Le vendredi 6 avril, soit la veille de la sortie de “Nice For What”, Cardi B sort son premier album rempli de morceaux orientés pour un public féminin, à l’image de “Be Careful” qui sample d’ailleurs le même morceau de Lauryn Hill. Le lendemain, Drake sort un morceau dans ce calibre tout en réussissant à faire mieux musicalement, bien aidé par son armada de producteurs capables de découper n’importe quel sample efficacement. De plus, Murda Beatz se charge des drums pour une résultat percutant malgré une ambiance très feel god. Dès lors, on peut se demander si le timing de cette sortie est calculé ou non pour faire de l’ombre à Cardi B et/ou affirmer sa supériorité. Preuve de la qualité du timing de sa sortie, le morceau a été écouté 10 millions de fois en 24 heures sur Apple Music. Alex Tumay, célèbre ingénieur son aux États-Unis, a évoqué le timing de la sortie du single, en sous-entendant lui-aussi son potentiel aspect calculé, mais surtout son efficacité : “Drake a le timing de sortie le plus stratégique de l’histoire. C’est de l’art.”
Drake has the most strategically timed drops of all time. It’s really art.

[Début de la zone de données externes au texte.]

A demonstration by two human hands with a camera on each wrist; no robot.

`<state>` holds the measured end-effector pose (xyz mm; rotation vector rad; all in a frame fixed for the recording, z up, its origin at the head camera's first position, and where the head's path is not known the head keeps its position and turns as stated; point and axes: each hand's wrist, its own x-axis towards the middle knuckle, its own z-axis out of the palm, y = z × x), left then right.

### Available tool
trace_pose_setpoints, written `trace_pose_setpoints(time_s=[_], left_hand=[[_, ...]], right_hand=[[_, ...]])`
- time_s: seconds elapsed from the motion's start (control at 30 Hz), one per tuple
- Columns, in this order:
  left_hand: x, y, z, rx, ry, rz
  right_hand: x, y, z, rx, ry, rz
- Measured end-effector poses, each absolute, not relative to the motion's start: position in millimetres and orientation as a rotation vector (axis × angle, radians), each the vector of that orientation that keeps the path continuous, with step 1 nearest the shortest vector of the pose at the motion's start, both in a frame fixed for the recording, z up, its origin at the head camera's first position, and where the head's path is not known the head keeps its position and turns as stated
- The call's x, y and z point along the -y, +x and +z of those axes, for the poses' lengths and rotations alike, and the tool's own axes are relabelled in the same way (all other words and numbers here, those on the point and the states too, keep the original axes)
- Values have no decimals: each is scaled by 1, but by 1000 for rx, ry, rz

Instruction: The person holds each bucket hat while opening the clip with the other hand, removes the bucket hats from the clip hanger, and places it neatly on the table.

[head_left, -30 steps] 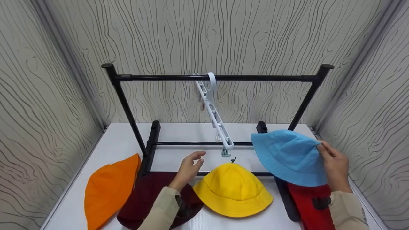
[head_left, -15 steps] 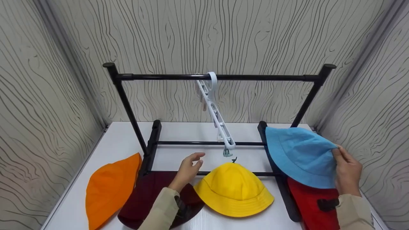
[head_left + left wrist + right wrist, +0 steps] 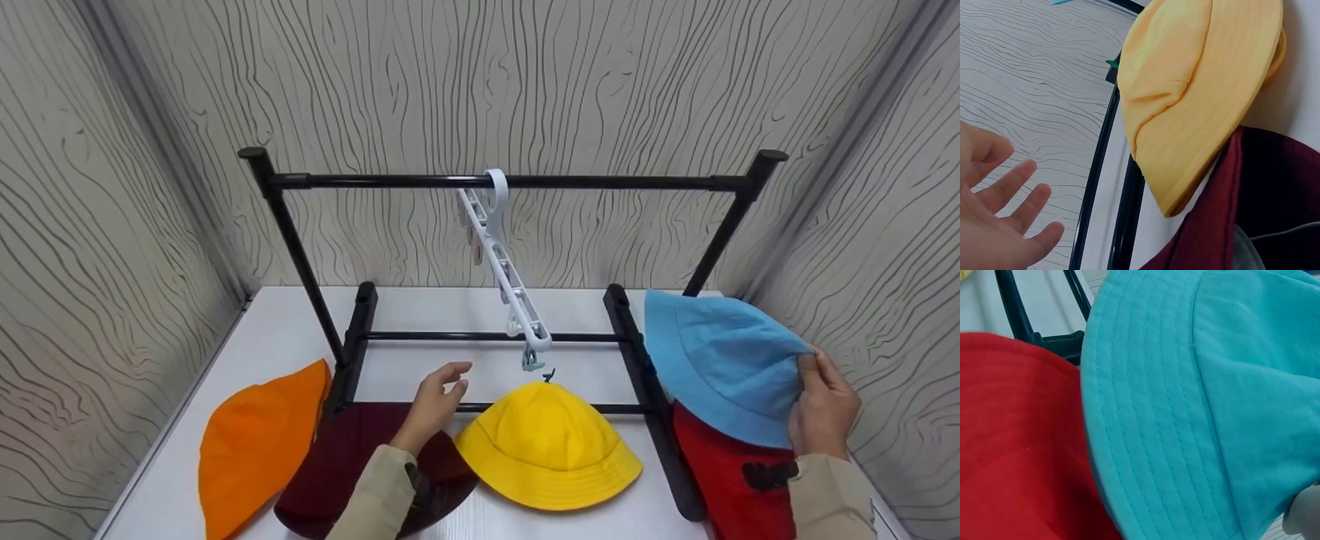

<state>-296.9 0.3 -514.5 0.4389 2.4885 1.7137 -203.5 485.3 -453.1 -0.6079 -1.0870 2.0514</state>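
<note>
At the right of the head view my right hand (image 3: 826, 401) pinches a light blue bucket hat (image 3: 724, 360) by its crown. The blue hat is held over a red hat (image 3: 739, 465), which it partly covers; the right wrist view shows its stitched brim (image 3: 1145, 394) beside the red fabric (image 3: 1022, 439). My left hand (image 3: 435, 401) holds nothing, its fingers loosely bent above a maroon hat (image 3: 349, 465). Just right of it lies a yellow bucket hat (image 3: 551, 450), crown up. In the left wrist view, the left fingers (image 3: 1027, 208) are spread apart from the yellow hat (image 3: 1185, 101).
A black rack (image 3: 390, 181) stands across the white table (image 3: 420, 311). From its top bar hangs a white clip hanger (image 3: 506, 270), a green clip (image 3: 532, 360) at its near end, above the yellow hat. An orange hat (image 3: 262, 442) lies at the left.
My right hand has carried the blue hat to the right and slightly back, so more of the red hat shows. The left hand has barely moved.
</note>
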Motion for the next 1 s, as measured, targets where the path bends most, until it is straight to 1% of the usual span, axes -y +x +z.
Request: trace_pose_setpoints(time_s=[0.4, 0.77, 1.0], left_hand=[[7, -295, -520, -2511, 407, 1693], [11, -297, -521, -2514, 375, 1686], [11, -296, -522, -2508, 339, 1685]], right_hand=[[-493, -204, -460, 845, -529, 2181], [-499, -201, -463, 762, -508, 2160], [-504, -203, -465, 744, -464, 2066]])
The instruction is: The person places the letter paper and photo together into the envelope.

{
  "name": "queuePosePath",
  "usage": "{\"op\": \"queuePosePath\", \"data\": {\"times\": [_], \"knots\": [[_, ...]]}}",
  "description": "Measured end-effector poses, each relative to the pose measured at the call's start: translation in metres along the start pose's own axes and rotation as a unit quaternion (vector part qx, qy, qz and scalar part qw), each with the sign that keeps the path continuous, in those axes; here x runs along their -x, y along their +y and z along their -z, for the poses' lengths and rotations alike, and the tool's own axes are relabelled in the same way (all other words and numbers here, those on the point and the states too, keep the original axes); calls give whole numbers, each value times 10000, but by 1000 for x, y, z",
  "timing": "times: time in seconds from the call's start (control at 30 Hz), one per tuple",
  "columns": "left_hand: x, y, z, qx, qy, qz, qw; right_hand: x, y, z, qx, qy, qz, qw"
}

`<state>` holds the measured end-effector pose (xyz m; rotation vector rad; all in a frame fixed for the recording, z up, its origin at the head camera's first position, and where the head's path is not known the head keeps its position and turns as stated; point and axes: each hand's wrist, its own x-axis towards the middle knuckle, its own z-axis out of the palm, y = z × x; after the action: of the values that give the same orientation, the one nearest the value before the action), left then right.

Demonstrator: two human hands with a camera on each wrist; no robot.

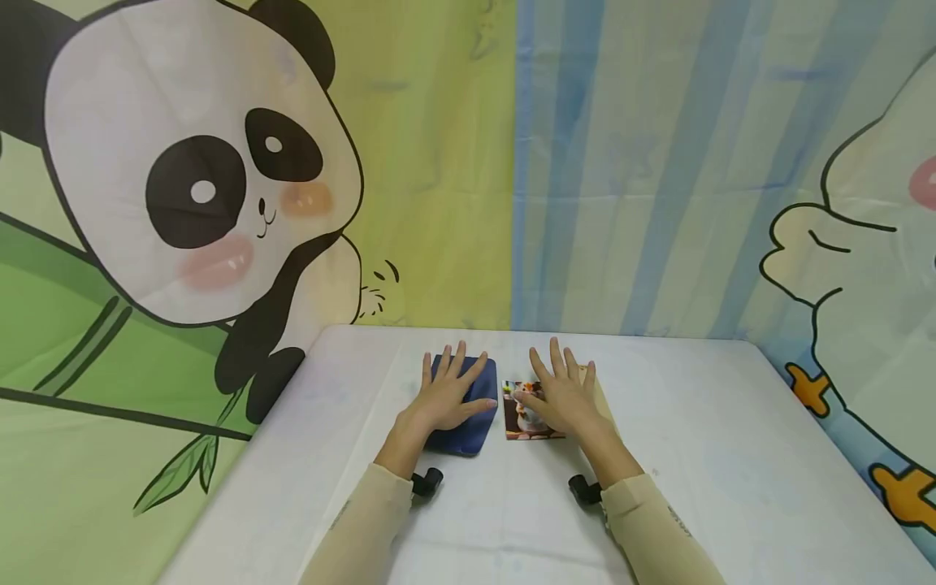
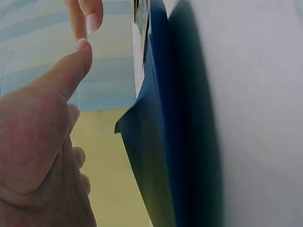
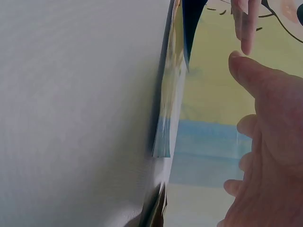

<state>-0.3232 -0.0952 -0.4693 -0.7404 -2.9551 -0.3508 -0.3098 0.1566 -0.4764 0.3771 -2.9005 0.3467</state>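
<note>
While left hand [image 1: 446,400] and right hand [image 1: 565,398] hover, grips wide and holding nothing, above dark-blue sheet [image 1: 465,439] and picture card [image 1: 526,422] respectively on the counter [image 1: 731,455], step judged pre-contact; next move likely calls for lowering and pinching.

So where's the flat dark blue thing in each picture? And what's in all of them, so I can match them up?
Head: the flat dark blue thing is below centre, slightly left, under the left hand.
Left wrist: it runs from top to bottom near the middle.
Right wrist: a piece shows at the top, right of middle.
Shared landmark: the backdrop's yellow part.
</note>
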Motion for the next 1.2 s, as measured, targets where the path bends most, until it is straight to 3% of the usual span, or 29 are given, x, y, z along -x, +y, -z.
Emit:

— alex tumay (@alextumay) 7 avril 2018
Évidemment, il n’est pas question de faire un procès au canadien et son équipe. Bien que très stratégiques, ses deux clips respirent le positivisme et sont salués à juste titre pour le message qu’ils véhiculent au monde entier. Toutefois, derrière l’effervescence et l’unanimité que génèrent ses deux morceaux et leurs clips, il est important de constater à quel point la communication est primordiale dans l’industrie musicale moderne. Après avoir connu une année 2015 compliquée dans sa relation avec le public suite aux accusations portées par Meek Mill, puis de recevoir de nombreuses critiques sur ses deux projets suivants, Drake est plus que jamais dans l’optique de récupérer un trône que Kendrick Lamar a fini par conquérir. Ce dernier ayant totalement dominé et fait de 2017 son année, Drake met tous les atouts de son côté pour réaliser une prouesse identique en 2018. Et jusqu’ici, tout semble se passer comme prévu.